*** Recorded information ***
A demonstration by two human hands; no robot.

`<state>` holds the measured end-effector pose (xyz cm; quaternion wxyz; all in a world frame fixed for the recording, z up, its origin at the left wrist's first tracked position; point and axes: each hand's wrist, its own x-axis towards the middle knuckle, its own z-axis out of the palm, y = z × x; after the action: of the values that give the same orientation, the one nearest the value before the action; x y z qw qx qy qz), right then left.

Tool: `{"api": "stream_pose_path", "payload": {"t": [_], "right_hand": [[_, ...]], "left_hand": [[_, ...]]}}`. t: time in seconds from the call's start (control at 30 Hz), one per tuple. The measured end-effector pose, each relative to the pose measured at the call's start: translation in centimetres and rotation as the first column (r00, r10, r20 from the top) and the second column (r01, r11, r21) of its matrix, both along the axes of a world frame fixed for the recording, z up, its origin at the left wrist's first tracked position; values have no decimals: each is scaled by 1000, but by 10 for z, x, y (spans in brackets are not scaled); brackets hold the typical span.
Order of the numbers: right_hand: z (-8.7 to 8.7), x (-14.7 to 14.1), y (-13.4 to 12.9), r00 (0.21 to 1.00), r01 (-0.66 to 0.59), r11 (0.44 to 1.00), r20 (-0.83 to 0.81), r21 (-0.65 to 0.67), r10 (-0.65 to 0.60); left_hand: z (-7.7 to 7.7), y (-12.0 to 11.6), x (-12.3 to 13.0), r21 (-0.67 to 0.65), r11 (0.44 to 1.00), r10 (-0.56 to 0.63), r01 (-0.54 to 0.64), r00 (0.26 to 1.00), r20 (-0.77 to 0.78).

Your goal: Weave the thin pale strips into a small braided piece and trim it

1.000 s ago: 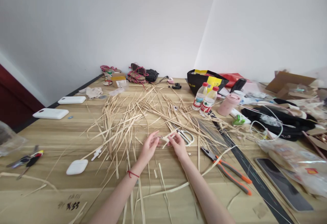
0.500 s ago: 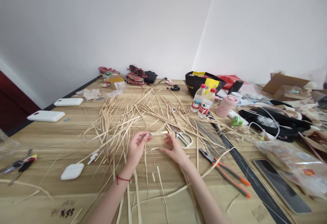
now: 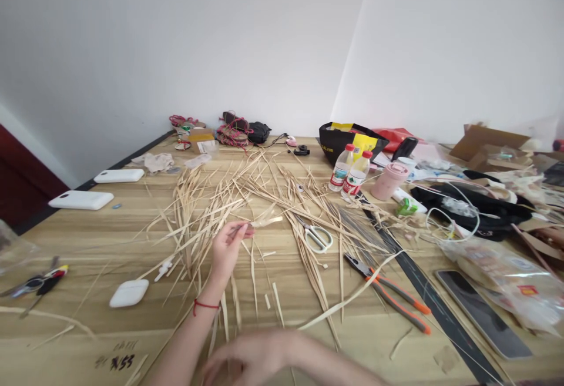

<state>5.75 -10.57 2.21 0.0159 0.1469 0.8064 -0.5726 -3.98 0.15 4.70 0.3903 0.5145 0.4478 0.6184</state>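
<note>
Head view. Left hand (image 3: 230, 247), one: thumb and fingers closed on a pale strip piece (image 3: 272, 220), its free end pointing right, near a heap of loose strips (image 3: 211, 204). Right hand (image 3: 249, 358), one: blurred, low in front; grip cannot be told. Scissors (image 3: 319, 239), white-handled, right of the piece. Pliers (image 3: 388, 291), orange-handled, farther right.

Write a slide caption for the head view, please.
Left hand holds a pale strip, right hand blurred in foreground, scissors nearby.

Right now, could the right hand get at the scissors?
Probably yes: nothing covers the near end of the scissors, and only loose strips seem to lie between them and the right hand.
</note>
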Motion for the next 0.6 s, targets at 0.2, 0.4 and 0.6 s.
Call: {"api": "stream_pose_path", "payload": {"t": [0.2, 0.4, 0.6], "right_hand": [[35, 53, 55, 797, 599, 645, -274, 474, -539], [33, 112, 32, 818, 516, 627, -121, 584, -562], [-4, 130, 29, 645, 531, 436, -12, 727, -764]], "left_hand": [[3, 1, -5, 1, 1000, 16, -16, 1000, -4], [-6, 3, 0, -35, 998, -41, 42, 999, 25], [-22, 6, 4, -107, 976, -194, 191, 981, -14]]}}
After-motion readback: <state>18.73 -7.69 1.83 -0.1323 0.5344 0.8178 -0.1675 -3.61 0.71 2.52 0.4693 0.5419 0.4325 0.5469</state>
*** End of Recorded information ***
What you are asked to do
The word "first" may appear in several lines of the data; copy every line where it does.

Response to this exercise
`<state>` holds the measured end-effector pose (xyz cm; quaternion wxyz; all in a world frame fixed for the recording, z up, its origin at the left wrist's first tracked position; point and axes: each hand's wrist, its own x-axis towards the middle knuckle, its own z-axis out of the palm, y = z × x; after the action: of the values that give the same orientation, the one nearest the value before the action; x y z qw qx qy qz), right then left.
Tool: `{"api": "stream_pose_path", "payload": {"t": [_], "right_hand": [[_, ...]], "left_hand": [[_, ...]]}}`. t: time in seconds from the call's start (control at 30 Hz), one per tuple. The measured end-effector pose, each relative to the pose measured at the call's start: translation in centimetres and rotation as the first column (r00, r10, r20 from the top) and the second column (r01, r11, r21) of its matrix, both along the axes of a world frame fixed for the recording, z up, its origin at the left wrist's first tracked position; values have no decimals: each is scaled by 1000, but by 10 for z, x, y (spans in brackets are not scaled); brackets hold the typical span.

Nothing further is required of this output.